The genetic diversity is low because of inbreeding. Ok, don’t judge…. But fathers are mating with daughters, grand daughters and even great granddaughters.
Scientists have found sperm quality is very poor with some of the male mountain lions being found to have more than 90 percent abnormal sperm.
Here’s how the animal crossing will help.
“The goal is not for the population to get bigger because it is what it is. The goal is for it to be better connected to the other populations,” said Riley.
But the goal here is that the crossing will benefit all animals in the area – mule deer (prey for mountain lions), bobcats, coyotes, badgers, rabbits, mice, voles, woodrats, horn lizards, tree frogs, snakes, ants, quail and even birds who are strong fliers. Riley says studies have shown that birds use animal crossings to pass over highways in a way they wouldn’t across open highways with cars.
This animal crossing means a lot to Riley because it’s solving a problem. He says often their research doesn’t result in big solutions like this one.
“We learn a lot of things and we convey that information as best we can to other folks. But often it’s not something we can sort of do that much about necessarily and others can and do, which is great. But in this case, we’re really contributing to something that’s actually going to happen,” said Riley.
And how did we get here? There’s the celebrity puma, the years of fundraising for the animal crossing – and then, before all that, preserving all this incredibly valuable coastal land. It has taken decades to create this wild space.
Rorie Skei is the chief deputy director of the Santa Monica Mountains Conservancy. Skie is in charge of land acquisition.
“It has been putting together these puzzle pieces, so a lot of planning, a lot of working on ‘OK’ this landowner is not a willing seller. How long will it take to get them to be a willing seller?” said Skei.

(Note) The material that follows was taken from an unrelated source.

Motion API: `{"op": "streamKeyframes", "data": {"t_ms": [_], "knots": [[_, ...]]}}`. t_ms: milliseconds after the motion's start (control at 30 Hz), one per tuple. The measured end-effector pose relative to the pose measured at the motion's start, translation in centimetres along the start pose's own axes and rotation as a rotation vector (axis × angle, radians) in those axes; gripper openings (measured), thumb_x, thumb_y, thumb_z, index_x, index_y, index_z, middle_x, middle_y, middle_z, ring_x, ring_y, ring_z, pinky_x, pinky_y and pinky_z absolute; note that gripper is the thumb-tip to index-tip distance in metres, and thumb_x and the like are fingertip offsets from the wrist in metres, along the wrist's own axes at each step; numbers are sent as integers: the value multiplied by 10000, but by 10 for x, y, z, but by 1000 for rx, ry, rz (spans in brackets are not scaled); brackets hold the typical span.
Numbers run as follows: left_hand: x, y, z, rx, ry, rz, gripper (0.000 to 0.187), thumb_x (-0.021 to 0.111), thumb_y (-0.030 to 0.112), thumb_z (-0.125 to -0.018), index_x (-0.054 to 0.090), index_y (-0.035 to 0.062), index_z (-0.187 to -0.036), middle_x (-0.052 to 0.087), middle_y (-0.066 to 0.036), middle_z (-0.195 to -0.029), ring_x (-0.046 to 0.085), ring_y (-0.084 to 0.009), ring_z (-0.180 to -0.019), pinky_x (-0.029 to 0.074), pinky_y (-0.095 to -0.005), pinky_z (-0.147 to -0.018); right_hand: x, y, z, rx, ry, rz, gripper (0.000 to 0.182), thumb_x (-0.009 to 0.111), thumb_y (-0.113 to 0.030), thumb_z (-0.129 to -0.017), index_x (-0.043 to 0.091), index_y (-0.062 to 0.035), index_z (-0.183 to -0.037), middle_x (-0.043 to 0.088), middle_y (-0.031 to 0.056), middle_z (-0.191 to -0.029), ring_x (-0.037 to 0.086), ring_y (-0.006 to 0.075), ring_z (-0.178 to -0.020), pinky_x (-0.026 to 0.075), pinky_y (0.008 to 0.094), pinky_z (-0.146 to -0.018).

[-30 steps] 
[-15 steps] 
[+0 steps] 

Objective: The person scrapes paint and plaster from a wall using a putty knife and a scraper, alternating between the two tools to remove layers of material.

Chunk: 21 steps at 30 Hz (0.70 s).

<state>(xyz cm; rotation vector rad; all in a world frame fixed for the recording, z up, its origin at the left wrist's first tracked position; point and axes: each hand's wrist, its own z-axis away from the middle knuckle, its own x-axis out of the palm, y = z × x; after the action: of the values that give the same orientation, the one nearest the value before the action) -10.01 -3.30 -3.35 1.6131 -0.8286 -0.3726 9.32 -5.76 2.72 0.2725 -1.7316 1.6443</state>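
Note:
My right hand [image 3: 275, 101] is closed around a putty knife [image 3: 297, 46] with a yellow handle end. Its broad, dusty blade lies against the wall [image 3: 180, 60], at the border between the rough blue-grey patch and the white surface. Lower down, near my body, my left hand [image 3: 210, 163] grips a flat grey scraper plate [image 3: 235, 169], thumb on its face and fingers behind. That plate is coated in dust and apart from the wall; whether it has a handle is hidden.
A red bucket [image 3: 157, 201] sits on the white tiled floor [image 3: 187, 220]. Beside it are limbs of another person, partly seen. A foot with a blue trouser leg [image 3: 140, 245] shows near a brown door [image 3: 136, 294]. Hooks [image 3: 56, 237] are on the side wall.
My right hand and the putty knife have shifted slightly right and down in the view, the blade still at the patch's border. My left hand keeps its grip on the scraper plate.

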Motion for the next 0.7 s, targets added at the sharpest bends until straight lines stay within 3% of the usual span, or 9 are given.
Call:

A couple of miles further south from that windy hilltop with the view of the 101, we’re at King Gillette Ranch. Skei and I sit outside the visitor center where feral parrots chirp in the trees and a herd of mule deer graze nearby. This ranch was a major acquisition years in the making, Skei says.
Open space is sometimes already part of a park system, some of it is donated, but a lot of the time it’s privately owned and very expensive.
“That’s what we found over and over again. Circumstances change. Owners become willing sellers, and then it’s a scramble to try to assemble the money to pay the appraised price,” said Skei.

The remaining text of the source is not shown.